Apparently (which was news to us), the family court also has to be given the opportunity to have a say on my custody, but I've asked them to speed things up as much as they can. The thing is, without custody, I can't insure Sascha, can't get him a passport. It really bugs me in case something were to happen to mom, or dad for that matter. But hopefully, we'll have an answer in three weeks, which, in all honesty, is faster than I thought it would be. It's been one week already, and it's been quiet. You know what they say: no news is good news!

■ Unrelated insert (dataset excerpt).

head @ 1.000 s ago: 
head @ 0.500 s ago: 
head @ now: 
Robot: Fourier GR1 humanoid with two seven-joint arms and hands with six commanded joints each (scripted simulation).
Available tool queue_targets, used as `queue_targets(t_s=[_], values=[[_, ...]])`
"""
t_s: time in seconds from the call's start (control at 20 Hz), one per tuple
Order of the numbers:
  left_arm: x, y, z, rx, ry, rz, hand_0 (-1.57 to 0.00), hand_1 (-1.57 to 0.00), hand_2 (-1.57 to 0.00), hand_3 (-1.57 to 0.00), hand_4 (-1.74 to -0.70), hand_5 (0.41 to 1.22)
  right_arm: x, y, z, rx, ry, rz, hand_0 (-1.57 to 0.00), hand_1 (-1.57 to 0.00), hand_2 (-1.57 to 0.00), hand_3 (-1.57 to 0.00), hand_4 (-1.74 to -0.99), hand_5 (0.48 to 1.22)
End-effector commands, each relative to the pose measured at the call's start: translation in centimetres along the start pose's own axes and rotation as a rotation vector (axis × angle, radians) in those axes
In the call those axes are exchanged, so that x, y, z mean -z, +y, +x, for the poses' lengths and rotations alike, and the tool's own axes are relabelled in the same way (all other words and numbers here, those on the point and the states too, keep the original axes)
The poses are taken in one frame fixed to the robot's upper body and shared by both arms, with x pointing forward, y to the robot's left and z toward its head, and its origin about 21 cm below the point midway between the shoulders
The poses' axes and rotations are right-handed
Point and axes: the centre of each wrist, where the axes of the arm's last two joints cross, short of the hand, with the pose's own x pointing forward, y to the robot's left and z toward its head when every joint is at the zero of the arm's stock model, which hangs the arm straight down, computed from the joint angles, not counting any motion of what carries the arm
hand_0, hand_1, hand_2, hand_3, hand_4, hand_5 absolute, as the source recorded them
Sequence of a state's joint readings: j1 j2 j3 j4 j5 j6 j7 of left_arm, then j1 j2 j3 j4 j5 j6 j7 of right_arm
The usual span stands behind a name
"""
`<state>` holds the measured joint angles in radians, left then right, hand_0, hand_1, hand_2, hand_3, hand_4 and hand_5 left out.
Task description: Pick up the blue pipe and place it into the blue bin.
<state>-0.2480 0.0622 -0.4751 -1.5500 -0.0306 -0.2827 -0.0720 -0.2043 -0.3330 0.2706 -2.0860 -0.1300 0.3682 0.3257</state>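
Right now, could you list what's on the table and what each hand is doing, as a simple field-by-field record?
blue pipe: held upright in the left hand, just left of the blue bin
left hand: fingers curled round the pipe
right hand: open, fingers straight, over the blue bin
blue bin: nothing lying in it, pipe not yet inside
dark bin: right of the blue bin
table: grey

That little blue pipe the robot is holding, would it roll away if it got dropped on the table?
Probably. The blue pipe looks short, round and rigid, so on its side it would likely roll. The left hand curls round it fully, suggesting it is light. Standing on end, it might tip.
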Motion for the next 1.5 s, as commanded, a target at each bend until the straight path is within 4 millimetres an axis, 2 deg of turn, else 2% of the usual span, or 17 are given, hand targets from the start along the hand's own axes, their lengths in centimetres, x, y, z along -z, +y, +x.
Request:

I'm not sure how the court is working on Alex's adoption. Summer is approaching rapidly and Sweden more or less shuts down from the middle of June until early August, which means that no government agency does anything but the most urgent stuff and an adoption isn't considered urgent. I doubt we'll get Alex's adoption done before that. It'll likely be October since a political board needs to approve it and since the family court must come by and “investigate” us. *sigh* But, oh well, it's a formality and if I've learned anything during the entire last year, it's to put your thumb to your middle fingers on both hands, stretch out your arms and say “Ohm” quite loudly, and relax!

 

Happy Birthday on your first two months, son! 

Your dad and I love you, 
very, very much!

 

Accept that which you can't change!

Trust me, it makes life easier to bear…

My days are fairly routine. We get up, I feed Sascha, have breakfast while he's making odd noises of - sometimes - discontent or just speaking to himself or me, I shower, we take a walk, if he takes a nap, I write a little (currently sitting next to him on the floor), I talk to him, play with him, etc. Not to mention his feedings and diaper changes.